At first blush, these two works appear to have little in common, although there is that similarity of the face and beard. The important element is how Sargent addressed the symbolism of the Spirit of Jehovah once Moses comes down from the mountain with the tablets. It is at the exact point of Exodus 34:29-30
29 When Moses came down from Mount Sinai with the two tablets of the Testimony in his hands, he was not aware that his face was radiant because he had spoken with the LORD. 30 When Aaron and all the Israelites saw Moses, his face was radiant, and they were afraid to come near him.
(New International Version)
So how was Michelangelo to address a “radiant” face without disfiguring it? He does it through symbolism. Now in the Hebrew bible the english word “radiate” is “karan” but karan can also mean “grew horns”. Some have speculated that Michelangelo used this double meaning to achive what he wanted.
(The rays of Michelangelo)
So in Michelangelo’s case, the spirit of Jehovah is beaming out of him – sort of like horns -- it works.
And it is this type of interpretation of Moses which would become conventional in expressing a very difficult concept in art.
Now when Sargent is faced with the same problem, he has already established the language of his symbolism in "The Israelites Oppressed" -- the lunette directly above the mural of Moses. Within that, Jehovah is symbolized as a flurry of winged activity coming down to protect his people.
Therefore, in Sargent's Moses we see his entire being enveloped in the spirit of Jehovah with many wings, and instead of two horns – why of course, the tip of two additional wings at the top of his head -- almost horns. He even has wings that flow down on either side of his face like long hair.
John Singer Sargent
Thus Sargent treated his subject “conventionally” which would add to the Iconic nature of its medium and style.

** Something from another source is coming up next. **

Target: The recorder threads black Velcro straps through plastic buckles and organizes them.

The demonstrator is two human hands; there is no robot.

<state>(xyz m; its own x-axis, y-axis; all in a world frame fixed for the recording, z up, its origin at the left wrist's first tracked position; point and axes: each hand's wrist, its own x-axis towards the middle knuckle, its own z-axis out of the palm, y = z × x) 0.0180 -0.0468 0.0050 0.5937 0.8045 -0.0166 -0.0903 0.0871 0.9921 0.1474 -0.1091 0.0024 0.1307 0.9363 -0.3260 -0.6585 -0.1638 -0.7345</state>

You can even see that Sargent had toyed with a more faithful interpretation of Michelangelo’s Moses in one of his drawings
John Singer Sargent
Sketch of Seated Man
The reference is so obscure that I didn’t think it had anything to do with Moses until I learned about Michelangelo’s. But it must be a study for Moses as the verso of this drawing is one that has been identified as being of Moses.